◆ **YOUR TASK**
Among the entries, find the lines with the string "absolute" and report them.

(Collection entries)
________

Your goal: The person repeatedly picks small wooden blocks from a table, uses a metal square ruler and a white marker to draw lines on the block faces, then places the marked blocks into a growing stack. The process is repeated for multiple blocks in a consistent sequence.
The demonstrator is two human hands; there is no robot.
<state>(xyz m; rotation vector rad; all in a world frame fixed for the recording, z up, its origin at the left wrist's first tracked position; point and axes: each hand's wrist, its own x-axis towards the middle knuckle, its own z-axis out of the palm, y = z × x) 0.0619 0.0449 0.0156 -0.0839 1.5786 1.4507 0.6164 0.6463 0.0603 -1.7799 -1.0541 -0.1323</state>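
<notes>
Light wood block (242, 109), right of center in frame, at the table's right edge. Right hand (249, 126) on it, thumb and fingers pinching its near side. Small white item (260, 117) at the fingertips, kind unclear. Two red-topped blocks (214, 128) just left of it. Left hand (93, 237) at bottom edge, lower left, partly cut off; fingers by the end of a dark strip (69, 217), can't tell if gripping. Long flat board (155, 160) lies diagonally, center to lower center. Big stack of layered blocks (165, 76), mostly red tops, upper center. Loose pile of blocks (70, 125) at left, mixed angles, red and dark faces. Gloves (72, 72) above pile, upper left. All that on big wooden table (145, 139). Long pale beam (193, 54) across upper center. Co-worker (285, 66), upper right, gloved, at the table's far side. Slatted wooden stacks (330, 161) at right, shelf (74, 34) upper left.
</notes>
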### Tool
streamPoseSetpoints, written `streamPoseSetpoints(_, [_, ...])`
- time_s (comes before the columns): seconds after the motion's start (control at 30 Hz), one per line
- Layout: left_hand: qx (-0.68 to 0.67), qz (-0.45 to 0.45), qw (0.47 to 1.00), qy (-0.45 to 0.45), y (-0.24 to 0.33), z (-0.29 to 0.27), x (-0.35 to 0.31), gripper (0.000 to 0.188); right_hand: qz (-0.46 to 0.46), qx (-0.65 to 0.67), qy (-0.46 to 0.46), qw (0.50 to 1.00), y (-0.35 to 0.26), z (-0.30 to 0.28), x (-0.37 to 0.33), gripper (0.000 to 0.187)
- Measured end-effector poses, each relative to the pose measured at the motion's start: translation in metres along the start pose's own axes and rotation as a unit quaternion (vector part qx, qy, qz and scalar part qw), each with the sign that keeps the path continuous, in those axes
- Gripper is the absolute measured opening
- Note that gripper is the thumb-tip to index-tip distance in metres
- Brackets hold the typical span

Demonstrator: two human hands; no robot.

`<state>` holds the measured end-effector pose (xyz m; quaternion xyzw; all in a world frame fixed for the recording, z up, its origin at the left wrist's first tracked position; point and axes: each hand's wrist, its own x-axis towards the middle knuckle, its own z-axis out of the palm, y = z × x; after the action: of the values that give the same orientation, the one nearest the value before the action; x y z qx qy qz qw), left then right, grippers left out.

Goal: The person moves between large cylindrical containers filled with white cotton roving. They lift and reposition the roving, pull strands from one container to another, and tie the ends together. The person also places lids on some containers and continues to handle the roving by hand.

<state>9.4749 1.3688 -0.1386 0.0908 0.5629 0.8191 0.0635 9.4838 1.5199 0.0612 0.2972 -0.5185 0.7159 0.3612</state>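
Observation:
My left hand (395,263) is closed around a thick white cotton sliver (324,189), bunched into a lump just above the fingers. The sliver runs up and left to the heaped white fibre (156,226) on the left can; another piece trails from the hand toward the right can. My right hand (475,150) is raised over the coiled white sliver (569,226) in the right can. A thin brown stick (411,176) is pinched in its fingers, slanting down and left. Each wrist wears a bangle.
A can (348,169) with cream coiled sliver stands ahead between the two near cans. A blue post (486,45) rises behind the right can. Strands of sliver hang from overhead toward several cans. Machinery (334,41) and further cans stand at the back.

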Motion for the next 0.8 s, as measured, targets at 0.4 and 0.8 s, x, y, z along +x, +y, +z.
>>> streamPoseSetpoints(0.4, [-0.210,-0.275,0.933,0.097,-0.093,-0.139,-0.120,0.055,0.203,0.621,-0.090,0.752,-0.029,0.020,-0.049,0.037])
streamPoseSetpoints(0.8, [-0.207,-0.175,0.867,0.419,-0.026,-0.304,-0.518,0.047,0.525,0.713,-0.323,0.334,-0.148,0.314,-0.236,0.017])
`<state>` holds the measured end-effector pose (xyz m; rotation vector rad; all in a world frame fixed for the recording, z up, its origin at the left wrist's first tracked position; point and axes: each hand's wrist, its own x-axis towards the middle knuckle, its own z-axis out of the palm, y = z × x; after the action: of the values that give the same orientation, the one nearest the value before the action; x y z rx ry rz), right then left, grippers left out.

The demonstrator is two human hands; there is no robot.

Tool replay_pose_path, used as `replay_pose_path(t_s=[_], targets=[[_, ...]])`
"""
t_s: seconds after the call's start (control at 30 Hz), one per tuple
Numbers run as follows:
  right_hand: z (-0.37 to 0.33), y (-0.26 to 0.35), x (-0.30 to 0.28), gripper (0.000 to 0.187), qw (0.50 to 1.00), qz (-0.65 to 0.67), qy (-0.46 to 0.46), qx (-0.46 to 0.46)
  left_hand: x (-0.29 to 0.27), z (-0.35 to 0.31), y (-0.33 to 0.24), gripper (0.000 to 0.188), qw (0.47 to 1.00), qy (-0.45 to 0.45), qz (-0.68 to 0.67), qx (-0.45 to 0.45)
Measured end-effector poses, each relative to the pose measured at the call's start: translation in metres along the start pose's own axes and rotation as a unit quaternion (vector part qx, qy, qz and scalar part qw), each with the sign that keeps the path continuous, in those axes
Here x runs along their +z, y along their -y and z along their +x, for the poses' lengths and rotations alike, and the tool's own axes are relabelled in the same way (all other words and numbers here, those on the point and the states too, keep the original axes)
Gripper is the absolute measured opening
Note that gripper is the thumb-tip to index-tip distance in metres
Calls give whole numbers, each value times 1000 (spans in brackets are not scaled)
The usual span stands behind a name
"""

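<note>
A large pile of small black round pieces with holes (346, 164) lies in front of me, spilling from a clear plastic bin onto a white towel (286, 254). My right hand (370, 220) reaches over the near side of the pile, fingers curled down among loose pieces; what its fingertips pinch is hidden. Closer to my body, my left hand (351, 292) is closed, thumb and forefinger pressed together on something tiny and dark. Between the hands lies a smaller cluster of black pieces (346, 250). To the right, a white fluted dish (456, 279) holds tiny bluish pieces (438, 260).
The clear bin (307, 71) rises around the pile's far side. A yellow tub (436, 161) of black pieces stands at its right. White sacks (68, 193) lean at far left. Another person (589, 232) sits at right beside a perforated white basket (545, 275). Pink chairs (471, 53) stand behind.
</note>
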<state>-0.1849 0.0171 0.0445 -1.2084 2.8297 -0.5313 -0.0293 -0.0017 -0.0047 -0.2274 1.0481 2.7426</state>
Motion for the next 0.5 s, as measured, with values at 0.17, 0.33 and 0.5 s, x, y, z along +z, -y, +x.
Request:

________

◆ **TASK ANSWER**
- Gripper is the absolute measured opening
Gripper is the absolute measured opening

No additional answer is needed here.